– Да. Большая радость. Папаша и все домашние живы, здоровы и невредимы. Она прямо от них, минуту б раньше сама расспросила. Папаша, – продолжал он, обращаясь ко всем и в особенности к Александру Александровичу, – оказывается, об нас расстраивались. Этим и избыли беду. А то ведь там... язык прилипает, что было... И попадись он им под горячую руку... не знаю, чем от мысли зачураться. Но они еще раньше расстроились. Мамашу с сестрой спрятали в матушкиной семье, Бронницкий уезд, дальняя волость. А сами пешком в Москву за справками. Оттого и дом пустой, ни души, а мы-то напугались.
Оля слушала и смотрела на него. Он кончил и все сиял.

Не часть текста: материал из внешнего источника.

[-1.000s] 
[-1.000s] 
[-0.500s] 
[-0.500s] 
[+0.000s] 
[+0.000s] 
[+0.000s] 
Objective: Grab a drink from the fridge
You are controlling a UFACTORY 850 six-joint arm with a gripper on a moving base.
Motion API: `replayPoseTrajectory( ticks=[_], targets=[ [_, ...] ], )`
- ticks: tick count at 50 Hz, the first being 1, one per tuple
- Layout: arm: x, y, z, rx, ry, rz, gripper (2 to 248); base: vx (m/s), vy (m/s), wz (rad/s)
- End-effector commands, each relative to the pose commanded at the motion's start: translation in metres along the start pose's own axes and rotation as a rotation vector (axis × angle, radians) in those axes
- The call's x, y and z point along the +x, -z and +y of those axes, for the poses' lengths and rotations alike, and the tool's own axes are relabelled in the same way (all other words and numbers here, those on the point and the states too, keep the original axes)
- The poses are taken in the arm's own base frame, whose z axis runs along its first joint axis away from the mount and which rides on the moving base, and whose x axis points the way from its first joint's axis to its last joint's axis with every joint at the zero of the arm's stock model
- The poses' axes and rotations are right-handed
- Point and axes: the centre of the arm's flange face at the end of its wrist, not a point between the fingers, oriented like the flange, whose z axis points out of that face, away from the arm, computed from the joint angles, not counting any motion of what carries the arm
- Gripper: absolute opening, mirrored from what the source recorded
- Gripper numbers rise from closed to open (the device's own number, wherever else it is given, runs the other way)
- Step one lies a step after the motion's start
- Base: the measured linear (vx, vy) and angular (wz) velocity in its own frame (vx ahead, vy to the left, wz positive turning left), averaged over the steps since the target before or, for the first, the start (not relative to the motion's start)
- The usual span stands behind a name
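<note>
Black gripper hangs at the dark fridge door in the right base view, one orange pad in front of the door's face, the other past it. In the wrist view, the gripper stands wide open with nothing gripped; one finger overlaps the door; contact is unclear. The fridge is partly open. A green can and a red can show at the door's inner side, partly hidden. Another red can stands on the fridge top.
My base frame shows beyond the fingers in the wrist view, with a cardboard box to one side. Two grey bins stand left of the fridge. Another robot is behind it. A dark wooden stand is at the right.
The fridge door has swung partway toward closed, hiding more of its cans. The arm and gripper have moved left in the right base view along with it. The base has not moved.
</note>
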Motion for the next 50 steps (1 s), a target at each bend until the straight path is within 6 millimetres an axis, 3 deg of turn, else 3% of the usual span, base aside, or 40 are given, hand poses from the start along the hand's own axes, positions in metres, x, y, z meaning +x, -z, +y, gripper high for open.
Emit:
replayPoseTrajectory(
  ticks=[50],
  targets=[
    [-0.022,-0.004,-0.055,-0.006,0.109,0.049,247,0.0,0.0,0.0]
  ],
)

Какая-то радость, еще одна, была у него про запас для нее, тайная, неизрасходованная. И вот, забыв правила не то что конспирации, а просто-напросто благоразумия (чтобы не сказать – приличия), Оля на минуту задумалась...
– Паспорта принесли? – с тем же движением вскричала она, и все поднялись, замахали на нее и зашикали.
– Ну что ты с ней поделаешь, – сказал Терентьев, по-прежнему обращаясь к Александру Александровичу.